Dopo sei udienze e oltre quaranta ore di requisitoria, il procuratore di Caltanissetta Amedeo Bertone ha chiesto la condanna all’ergastolo per i mafiosi Salvo Madonia e Vittorio Tutino, in quanto ritenuti responsabili della strage di via D’Amelio e ha sollecitato 8 anni e 6 mesi per Vincenzo Scarantino e 14 anni ciascuno per Francesco Andriotta e Calogero Pulci, i tre falsi pentiti accusati di calunnia per le false dichiarazioni rese durante le prime indagini sull'attentato del 19 luglio '92 in cui morirono Paolo Borsellino e i cinque poliziotti della scorta Agostino Catalano, Emanuela Loi, Vincenzo Li Muli, Walter Eddie Cosina e Claudio Traina.
Ma a 24 anni dalla strage, però, l’intreccio di depistaggi, misteri e falsi pentiti da un lato impedisce di fissare le responsabilità di chi ha organizzato l’attentato e dall’altro alza veli sul ruolo opaco svolto da vari pezzi dello Stato. Smontato il teorema fondato sul falso pentito Vincenzo Scarantino, gestito dal pool degli investigatori dell’ex questore Arnaldo La Barbera, il nuovo corso giudiziario sulla strage è ora ispirato dalle dichiarazioni di Gaspare Spatuzza dalle quali sono scaturite due svolte. Una è quella che ha portato alla revisione del processo a sette personaggi già condannati all’ergastolo (Salvatore Profeta, Cosimo Vernengo, Giuseppe Urso, Giuseppe La Mattina, Natale Gambino, Gaetano Scotto, Gaetano Murana). E l’altra è quella che ha innescato questo processo: il 'quater'.
Sono rimaste le ombre sulle strategie e sugli obiettivi di chi ha guidato la macchina investigativa anche con l'archiviazione delle posizioni di tre uomini-chiave del pool come Salvatore La Barbera, Vincenzo Ricciardi e Mario Bo. "Non siamo qui per fare processi ai giudici che si sono occupati dei processi Borsellino uno e Borsellino bis. Sappiamo quanto sia difficile giudicare. Ma c'è una enorme quantità di interrogativi a cui dare risposta e ci saranno nuove indagini per questo», ha detto l’aggiunto Gabriele Paci nel corso della requisitoria.
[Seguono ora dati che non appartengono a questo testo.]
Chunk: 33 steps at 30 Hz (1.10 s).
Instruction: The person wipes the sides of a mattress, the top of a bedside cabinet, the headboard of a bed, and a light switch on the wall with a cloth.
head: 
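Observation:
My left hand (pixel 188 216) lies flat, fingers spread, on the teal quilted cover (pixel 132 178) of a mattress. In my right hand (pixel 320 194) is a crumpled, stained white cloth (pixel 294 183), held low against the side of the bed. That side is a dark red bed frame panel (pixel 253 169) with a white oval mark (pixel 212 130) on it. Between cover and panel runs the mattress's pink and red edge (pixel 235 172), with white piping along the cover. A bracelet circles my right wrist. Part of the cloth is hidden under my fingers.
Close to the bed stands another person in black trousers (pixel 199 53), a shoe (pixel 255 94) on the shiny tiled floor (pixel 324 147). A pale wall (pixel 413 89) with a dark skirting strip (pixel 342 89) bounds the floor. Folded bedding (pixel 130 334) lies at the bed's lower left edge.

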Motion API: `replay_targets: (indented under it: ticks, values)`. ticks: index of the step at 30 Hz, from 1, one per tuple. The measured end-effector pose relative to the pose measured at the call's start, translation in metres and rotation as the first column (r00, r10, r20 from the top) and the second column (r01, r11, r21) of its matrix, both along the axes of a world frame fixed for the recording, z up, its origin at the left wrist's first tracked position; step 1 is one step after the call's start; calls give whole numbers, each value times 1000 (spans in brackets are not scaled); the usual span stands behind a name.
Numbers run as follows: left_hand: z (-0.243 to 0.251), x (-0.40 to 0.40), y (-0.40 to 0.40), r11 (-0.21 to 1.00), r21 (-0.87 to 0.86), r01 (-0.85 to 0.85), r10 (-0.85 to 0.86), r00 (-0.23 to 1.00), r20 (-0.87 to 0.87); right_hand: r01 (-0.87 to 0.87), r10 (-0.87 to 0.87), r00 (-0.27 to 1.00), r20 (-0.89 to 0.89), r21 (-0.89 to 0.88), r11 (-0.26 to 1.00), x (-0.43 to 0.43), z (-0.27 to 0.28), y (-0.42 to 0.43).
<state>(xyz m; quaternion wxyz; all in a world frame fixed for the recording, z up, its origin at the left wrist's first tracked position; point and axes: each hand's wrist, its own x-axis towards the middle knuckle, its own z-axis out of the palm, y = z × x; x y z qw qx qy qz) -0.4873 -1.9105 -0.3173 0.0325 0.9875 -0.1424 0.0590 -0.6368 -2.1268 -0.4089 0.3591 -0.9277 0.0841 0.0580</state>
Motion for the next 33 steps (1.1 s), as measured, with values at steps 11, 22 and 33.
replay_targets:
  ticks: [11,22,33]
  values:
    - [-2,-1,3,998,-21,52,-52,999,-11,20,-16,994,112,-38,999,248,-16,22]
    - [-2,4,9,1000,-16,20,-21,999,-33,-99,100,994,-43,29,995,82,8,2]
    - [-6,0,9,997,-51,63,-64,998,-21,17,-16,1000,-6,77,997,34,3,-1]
Paci ha ricordato come «Vincenzo Scarantino, da solo, non avrebbe mai potuto imbastire una trama sulla strage di via D’Amelio talmente coerente da resistere a diversi gradi di giudizio. Ma, detto questo, non è possibile ignorare che Scarantino si impegnò nell’accusare persone che sapeva innocenti e lo fece per un tornaconto personale, consistente nell’uscire dal carcere e avere dei benefici».
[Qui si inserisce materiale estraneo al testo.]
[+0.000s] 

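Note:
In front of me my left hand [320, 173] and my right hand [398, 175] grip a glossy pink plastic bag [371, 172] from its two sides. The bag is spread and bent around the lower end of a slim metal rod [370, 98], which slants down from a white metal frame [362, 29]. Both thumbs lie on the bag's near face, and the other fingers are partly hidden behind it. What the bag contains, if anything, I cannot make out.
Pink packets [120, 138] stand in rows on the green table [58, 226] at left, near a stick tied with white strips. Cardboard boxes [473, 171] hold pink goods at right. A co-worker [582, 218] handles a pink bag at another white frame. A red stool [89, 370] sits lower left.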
La Procura ha dato per «acquisito» il depistaggio sulla strage di via D’Amelio. «Le dichiarazioni del pentito Gaspare Spatuzza - ha spiegato Paci nelle scorse requisitorie - sono state dirompenti, hanno consentito di aprire una nuova stagione giudiziaria e hanno sgretolato le certezze arrivate dai precedenti processi per l’attentato del 19 luglio '92 che avevano resistito a tre gradi di giudizio. A lui si deve la genesi di questo processo». Niente sconti per i falsi pentiti.
«Chi aveva fornito false dichiarazioni - ha aggiunto il pm - ha ammesso la sua colpa, ma a loro nulla si deve perché la loro confessione non è stata spontanea ed è arrivata quando era ormai certa l’esistenza del depistaggio e abbiamo il sospetto che tale depistaggio non sia stato l’unico».